WHAT NEEDS TO BE DONE
Pictures stay out of the copy. Retype exactly the lines below from the one with "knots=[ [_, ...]" through the one with "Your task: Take".

----- TASK INPUT

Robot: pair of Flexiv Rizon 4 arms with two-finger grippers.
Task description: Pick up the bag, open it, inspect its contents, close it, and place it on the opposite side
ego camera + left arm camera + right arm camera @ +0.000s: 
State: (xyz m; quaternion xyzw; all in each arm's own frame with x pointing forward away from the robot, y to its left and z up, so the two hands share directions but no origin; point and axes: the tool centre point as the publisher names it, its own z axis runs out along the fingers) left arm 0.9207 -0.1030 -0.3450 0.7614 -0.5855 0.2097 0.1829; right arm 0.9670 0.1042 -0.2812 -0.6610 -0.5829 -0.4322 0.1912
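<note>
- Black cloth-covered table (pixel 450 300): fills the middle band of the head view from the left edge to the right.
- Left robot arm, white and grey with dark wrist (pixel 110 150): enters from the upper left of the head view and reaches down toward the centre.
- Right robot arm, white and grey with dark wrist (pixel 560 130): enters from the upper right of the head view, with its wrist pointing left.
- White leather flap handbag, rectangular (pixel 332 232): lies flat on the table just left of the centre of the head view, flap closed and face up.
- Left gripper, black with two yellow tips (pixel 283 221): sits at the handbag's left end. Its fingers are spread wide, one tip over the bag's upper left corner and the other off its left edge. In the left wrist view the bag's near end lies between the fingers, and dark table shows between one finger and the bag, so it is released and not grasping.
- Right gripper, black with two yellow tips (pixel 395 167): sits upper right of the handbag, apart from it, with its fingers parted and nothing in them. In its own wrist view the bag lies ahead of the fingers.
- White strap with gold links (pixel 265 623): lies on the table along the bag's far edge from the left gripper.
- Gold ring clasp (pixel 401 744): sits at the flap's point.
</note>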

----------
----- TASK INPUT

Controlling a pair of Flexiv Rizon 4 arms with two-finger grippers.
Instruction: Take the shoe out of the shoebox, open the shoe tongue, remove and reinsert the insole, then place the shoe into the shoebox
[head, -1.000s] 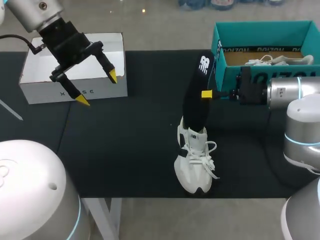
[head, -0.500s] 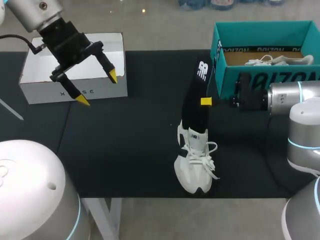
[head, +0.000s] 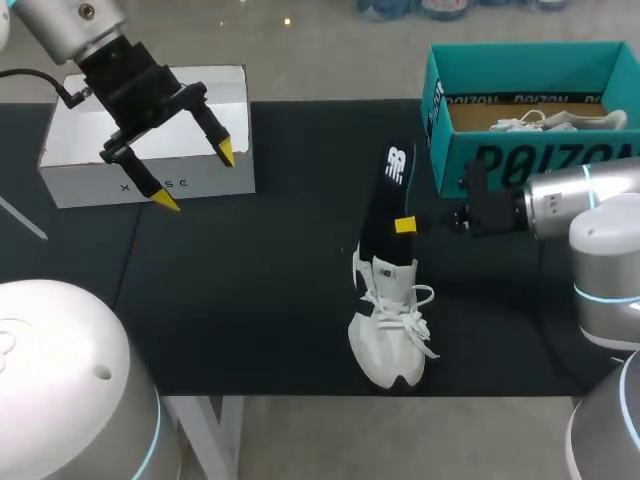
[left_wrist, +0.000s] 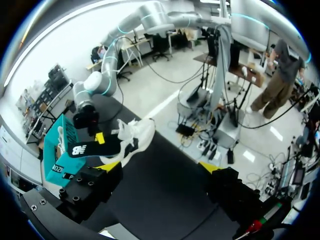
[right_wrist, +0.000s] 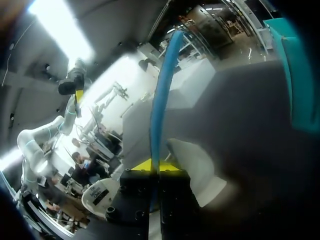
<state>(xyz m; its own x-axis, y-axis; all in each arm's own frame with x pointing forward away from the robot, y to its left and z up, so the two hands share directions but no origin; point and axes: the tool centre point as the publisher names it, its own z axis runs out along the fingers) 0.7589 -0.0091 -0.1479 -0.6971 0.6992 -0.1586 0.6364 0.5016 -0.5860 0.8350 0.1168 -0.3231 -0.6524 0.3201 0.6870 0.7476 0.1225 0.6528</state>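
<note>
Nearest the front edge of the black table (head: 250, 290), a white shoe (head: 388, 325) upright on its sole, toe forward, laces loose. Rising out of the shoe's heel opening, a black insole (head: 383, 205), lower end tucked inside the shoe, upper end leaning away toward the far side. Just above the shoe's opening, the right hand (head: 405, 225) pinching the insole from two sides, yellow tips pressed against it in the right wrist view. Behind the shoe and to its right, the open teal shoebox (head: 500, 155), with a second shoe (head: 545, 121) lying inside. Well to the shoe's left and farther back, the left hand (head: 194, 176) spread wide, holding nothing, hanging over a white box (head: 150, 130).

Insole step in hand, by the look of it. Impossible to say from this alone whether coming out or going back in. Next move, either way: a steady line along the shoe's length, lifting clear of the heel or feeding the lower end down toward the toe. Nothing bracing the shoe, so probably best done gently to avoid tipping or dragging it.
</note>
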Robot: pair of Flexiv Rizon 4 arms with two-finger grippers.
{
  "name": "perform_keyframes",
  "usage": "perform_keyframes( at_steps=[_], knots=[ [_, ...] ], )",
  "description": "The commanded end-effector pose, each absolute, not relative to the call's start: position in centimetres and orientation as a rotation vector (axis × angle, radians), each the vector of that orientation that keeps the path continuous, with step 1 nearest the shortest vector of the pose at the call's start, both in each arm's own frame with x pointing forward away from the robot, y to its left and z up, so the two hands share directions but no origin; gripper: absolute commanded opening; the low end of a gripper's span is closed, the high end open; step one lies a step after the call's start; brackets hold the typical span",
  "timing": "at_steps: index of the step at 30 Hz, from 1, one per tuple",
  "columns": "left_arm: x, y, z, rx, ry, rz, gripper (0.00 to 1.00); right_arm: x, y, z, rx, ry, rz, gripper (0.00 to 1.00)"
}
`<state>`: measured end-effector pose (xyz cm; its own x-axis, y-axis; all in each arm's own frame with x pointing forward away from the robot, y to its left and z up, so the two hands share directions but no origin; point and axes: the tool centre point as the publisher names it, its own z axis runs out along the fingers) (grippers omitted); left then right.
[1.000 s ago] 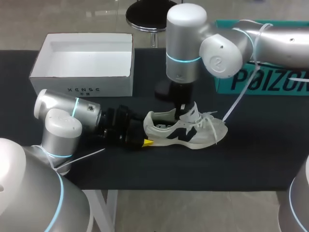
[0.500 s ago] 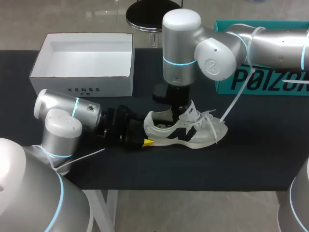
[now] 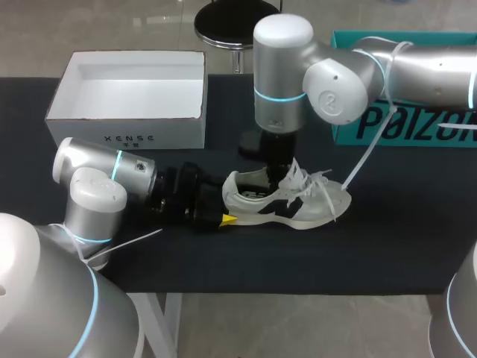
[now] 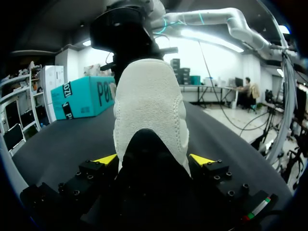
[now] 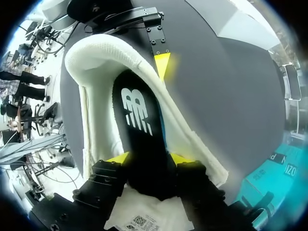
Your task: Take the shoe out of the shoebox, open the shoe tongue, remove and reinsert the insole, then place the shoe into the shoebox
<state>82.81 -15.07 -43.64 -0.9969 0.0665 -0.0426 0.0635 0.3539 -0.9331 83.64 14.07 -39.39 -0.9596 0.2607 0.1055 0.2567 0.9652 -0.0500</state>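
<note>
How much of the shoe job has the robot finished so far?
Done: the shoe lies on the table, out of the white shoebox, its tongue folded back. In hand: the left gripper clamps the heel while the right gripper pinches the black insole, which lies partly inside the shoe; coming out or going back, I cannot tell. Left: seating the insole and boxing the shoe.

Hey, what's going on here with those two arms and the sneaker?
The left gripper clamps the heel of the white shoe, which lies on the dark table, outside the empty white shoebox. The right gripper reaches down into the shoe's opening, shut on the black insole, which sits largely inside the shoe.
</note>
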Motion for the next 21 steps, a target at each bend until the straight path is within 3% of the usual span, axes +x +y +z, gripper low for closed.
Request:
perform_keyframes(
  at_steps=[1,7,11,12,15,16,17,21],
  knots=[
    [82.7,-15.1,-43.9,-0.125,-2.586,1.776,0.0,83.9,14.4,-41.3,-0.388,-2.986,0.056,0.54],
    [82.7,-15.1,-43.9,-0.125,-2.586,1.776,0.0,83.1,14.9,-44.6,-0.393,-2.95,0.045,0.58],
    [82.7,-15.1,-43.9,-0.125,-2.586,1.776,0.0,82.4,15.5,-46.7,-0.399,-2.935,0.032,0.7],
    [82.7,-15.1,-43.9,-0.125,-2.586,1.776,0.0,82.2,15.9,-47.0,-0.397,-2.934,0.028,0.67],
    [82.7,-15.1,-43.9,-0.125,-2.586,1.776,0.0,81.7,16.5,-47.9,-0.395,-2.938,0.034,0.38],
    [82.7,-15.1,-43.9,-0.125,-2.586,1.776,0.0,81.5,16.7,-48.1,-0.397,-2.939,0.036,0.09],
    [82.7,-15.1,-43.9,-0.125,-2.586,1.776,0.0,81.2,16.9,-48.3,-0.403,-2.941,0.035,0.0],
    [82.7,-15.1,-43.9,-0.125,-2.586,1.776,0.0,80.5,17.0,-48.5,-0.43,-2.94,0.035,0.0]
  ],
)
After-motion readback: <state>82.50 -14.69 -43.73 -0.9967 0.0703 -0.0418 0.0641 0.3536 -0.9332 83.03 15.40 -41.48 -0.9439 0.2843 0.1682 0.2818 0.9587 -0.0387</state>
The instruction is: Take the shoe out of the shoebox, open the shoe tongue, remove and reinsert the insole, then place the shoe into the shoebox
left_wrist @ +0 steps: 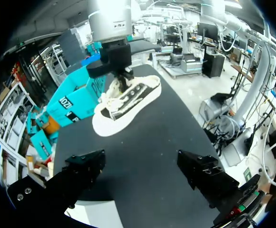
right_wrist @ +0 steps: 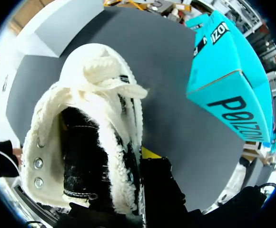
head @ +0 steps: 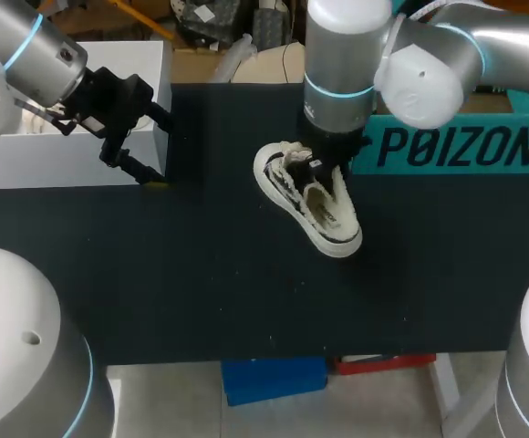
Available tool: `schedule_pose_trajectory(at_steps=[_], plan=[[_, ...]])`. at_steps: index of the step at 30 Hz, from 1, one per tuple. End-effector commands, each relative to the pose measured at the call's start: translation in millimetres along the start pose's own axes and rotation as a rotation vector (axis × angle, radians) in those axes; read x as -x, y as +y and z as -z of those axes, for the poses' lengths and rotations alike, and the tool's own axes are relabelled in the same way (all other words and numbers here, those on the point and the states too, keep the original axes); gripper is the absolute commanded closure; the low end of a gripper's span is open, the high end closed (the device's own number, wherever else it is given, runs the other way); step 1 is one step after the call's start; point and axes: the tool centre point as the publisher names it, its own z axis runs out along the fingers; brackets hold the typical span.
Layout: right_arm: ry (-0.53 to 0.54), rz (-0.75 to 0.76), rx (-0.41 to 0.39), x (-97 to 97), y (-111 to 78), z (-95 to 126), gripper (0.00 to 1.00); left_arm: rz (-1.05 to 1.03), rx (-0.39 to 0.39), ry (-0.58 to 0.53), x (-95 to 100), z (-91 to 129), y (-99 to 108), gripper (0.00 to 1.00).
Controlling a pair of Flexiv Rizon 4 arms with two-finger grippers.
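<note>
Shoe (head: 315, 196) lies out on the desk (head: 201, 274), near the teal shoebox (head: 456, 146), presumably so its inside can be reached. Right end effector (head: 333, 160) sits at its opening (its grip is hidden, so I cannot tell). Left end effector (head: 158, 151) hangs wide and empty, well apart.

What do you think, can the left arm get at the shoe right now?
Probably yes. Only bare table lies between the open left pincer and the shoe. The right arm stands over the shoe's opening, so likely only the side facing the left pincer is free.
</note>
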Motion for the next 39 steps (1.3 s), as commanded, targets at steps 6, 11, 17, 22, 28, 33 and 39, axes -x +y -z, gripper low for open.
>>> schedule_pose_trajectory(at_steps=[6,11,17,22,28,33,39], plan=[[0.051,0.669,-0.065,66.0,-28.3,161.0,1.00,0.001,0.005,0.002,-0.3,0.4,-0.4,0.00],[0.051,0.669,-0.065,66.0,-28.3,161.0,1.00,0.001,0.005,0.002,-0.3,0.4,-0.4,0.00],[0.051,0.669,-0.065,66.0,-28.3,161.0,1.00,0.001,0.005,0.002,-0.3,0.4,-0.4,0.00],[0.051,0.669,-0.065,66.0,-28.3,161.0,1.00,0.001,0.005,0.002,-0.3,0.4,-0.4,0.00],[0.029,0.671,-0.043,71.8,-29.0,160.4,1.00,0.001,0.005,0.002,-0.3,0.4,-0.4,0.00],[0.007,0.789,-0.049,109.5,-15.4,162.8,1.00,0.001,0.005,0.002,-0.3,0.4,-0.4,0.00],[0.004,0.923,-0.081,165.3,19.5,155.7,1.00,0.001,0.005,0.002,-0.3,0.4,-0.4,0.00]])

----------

WRITTEN ANSWER
  "usage": "perform_keyframes( at_steps=[_], knots=[ [_, ...] ], )",
  "description": "The commanded end-effector pose, each absolute, not relative to the call's start: position in centimetres and orientation as a rotation vector (axis × angle, radians), each the vector of that orientation that keeps the path continuous, with step 1 nearest the shortest vector of the pose at the call's start, both in each arm's own frame with x pointing forward away from the robot, y to its left and z up, so the two hands share directions but no origin; gripper: absolute commanded opening; the low end of a gripper's span is closed, the high end open; step one lies a step after the call's start; brackets hold the typical span",
  "timing": "at_steps: index of the step at 30 Hz, from 1, one per tuple",
  "columns": "left_arm: x, y, z, rx, ry, rz, gripper (0.00 to 1.00); right_arm: x, y, z, rx, ry, rz, gripper (0.00 to 1.00)"
}
`<state>`: measured end-effector pose (xyz cm; its own x-axis, y-axis; all in each arm's own frame with x pointing forward away from the robot, y to its left and z up, so the two hands share directions but no origin; point and axes: the tool centre point as the publisher names it, its own z axis runs out along the fingers) (grippers omitted); left then right.
[1.000 s ago] 
[0.500 s ago] 
[now] 
[now] 
[now] 
Your task: Take the shoe out of the shoebox, open the shoe tongue, remove and reinsert the insole, then place the shoe into the shoebox

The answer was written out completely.